By Linda Athanasiadou
When I was diagnosed with cancer, one of the emotions I didn't expect—but felt deeply—was anger at my own body. I was furious. Furious that something inside me had turned against me. Furious that my body, which I had fed, cared for, and trusted, could betray me so completely. That anger was real, and for a long time, it was hard to talk about.
No one tells you how complicated your relationship with your body becomes during illness. As treatments began, I watched it change—lose hair, lose weight, lose energy. I saw scars form. I saw strength fade. I saw a face in the mirror that didn't feel like mine. It felt like my body had failed me, and I hated that.
I felt guilty for that anger, too. There's this unspoken expectation that you should “love your body” through treatment, honor its fight. And yes, I respected the work it was doing—but that didn't erase the frustration, the grief. It was hard to love something I barely recognized. I didn't want to fake positivity. I wanted to be honest.
And here's the truth: anger is valid. Especially when your life has been upended by something out of your control. My body became the battleground—and in a way, the enemy. A place where fear lived. But slowly, as the months passed, I began to see something else too.
Despite everything, my body kept going. Through nausea, surgeries, exhaustion, pain—it endured. And somewhere along the way, I began to shift from blame to awe. I started noticing the moments of resilience: when I could walk a little further, eat a little more, laugh again. I saw how my body, even bruised and broken, still wanted to heal. Still wanted to live.
Making peace didn't happen overnight. I started by softening the way I spoke to myself. By treating my body more like a friend who was doing their best under impossible circumstances. I allowed myself to rest without guilt. I began touching my scars with curiosity instead of shame. And slowly, trust came back—not as it was before, but something deeper, more honest.
Now, I see my body not as a traitor, but as a survivor. A witness to everything I've endured. And even on the days when I still feel disconnected or frustrated, I remind myself that healing includes forgiveness—of others, of circumstances, and yes, of myself.

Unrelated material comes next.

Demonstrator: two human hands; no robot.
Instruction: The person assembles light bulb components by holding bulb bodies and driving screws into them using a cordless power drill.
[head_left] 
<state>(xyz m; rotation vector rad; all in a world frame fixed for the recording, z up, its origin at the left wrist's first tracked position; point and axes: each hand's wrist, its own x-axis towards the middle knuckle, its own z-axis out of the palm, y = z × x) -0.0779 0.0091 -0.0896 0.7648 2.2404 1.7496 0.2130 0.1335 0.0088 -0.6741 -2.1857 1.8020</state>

If you're navigating this part of the journey, I invite you to read my article, “Parenting Through Cancer: Balancing Treatment and Family Life,” where I explore the full spectrum of feelings that come with illness, and how to speak with family.
You don't have to love your body every day. But learning to understand it, to meet it where it is—that's a powerful kind of peace. And it's one I'm still learning to choose, again and again.